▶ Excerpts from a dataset
= Beginning of Section =

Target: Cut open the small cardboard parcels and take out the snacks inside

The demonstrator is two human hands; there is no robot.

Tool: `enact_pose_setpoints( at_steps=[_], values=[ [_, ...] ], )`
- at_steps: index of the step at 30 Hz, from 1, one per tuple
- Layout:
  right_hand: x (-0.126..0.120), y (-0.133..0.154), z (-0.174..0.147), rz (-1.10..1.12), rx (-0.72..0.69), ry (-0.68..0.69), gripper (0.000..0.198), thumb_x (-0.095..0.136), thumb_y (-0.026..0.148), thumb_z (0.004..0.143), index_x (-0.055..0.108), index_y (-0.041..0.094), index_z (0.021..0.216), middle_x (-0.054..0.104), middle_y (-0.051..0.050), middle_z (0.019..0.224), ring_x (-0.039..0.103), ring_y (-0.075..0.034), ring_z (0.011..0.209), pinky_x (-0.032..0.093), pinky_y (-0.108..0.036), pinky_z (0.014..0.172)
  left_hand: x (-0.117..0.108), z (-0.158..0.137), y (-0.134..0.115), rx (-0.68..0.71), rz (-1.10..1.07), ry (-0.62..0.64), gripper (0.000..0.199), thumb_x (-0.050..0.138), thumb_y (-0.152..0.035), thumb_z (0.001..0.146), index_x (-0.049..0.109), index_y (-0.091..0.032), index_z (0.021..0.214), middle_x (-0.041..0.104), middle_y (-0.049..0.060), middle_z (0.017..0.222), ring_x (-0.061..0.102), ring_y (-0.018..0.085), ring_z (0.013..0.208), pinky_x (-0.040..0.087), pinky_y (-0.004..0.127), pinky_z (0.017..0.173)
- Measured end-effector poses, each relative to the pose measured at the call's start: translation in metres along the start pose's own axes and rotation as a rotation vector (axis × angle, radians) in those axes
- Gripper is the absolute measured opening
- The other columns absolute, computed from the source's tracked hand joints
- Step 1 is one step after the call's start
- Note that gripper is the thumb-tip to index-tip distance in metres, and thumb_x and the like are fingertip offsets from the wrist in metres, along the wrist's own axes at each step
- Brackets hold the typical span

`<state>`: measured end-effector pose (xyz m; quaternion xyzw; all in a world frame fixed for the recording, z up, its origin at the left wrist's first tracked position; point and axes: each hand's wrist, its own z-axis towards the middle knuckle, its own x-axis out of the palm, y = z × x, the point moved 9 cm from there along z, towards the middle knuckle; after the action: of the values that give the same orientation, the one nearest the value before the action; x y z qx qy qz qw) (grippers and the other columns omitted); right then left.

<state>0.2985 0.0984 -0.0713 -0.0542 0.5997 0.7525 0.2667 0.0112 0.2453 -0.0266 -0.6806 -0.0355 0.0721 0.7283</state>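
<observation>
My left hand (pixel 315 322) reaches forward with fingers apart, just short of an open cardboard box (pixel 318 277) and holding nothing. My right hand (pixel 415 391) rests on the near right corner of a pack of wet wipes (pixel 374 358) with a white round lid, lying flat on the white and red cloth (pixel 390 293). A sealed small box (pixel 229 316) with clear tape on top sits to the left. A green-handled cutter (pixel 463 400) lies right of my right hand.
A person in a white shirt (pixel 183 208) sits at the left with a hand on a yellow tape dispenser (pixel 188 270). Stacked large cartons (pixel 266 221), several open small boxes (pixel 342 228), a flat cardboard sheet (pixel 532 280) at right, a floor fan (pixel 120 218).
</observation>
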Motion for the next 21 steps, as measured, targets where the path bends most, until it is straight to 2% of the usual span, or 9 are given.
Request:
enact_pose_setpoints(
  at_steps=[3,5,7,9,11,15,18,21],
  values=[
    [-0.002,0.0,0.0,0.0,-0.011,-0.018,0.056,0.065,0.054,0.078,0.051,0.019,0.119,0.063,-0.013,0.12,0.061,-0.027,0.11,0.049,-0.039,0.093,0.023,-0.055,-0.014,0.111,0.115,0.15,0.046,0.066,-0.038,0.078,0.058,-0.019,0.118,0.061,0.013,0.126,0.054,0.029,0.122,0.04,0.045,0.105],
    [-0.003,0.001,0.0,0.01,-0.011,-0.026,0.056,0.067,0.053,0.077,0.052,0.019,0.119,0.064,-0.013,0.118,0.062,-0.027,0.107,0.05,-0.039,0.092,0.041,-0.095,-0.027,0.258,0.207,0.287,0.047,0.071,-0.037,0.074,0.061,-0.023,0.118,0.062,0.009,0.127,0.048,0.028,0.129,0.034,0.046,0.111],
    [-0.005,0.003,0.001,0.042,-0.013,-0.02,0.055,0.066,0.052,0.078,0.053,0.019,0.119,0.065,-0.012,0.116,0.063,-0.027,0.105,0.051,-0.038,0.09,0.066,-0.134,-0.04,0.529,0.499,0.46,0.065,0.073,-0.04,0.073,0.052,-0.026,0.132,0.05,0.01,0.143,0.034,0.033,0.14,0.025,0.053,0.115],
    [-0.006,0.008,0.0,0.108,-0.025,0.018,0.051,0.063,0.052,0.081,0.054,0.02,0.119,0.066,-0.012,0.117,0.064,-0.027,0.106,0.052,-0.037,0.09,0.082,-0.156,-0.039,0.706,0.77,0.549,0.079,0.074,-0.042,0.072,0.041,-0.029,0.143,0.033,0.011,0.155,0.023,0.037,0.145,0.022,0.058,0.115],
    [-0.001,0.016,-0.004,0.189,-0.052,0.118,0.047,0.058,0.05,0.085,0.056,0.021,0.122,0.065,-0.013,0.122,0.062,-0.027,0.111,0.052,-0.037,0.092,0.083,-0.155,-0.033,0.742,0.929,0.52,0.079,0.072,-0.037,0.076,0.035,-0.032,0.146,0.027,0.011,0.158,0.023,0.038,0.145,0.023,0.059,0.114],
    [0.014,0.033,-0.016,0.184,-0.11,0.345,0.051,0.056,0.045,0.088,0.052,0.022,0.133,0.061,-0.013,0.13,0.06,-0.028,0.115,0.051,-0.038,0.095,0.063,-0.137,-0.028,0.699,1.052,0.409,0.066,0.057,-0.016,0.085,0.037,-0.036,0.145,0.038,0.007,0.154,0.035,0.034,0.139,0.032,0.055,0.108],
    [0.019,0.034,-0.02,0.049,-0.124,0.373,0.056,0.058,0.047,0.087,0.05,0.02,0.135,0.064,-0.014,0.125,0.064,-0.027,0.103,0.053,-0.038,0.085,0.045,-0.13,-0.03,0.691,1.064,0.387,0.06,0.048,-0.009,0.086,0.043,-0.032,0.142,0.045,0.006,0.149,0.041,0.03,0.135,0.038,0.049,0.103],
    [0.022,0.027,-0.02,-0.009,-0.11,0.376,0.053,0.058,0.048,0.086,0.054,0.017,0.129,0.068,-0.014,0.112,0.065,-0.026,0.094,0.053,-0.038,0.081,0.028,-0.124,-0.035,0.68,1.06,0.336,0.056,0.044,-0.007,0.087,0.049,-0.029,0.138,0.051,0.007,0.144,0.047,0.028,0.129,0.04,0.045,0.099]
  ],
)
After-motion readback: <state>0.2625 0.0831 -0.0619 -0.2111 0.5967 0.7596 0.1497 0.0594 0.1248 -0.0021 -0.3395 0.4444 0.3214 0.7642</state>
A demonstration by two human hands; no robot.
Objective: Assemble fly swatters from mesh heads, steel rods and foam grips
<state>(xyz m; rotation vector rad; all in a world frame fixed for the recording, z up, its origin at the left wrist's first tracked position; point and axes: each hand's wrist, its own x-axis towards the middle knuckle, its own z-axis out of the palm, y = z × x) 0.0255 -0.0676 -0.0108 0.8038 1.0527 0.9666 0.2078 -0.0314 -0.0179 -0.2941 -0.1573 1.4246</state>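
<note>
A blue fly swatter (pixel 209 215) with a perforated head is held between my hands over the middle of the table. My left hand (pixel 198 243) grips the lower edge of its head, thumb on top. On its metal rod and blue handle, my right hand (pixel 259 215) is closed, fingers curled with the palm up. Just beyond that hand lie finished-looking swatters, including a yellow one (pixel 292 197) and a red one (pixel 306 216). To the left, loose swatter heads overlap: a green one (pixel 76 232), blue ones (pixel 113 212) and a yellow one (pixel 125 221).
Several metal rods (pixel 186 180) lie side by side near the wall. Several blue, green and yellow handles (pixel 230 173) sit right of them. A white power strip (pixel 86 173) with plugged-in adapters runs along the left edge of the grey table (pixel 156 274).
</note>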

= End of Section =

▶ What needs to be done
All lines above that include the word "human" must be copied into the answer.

▶ Final answer
The demonstrator is two human hands; there is no robot.
A demonstration by two human hands; no robot.

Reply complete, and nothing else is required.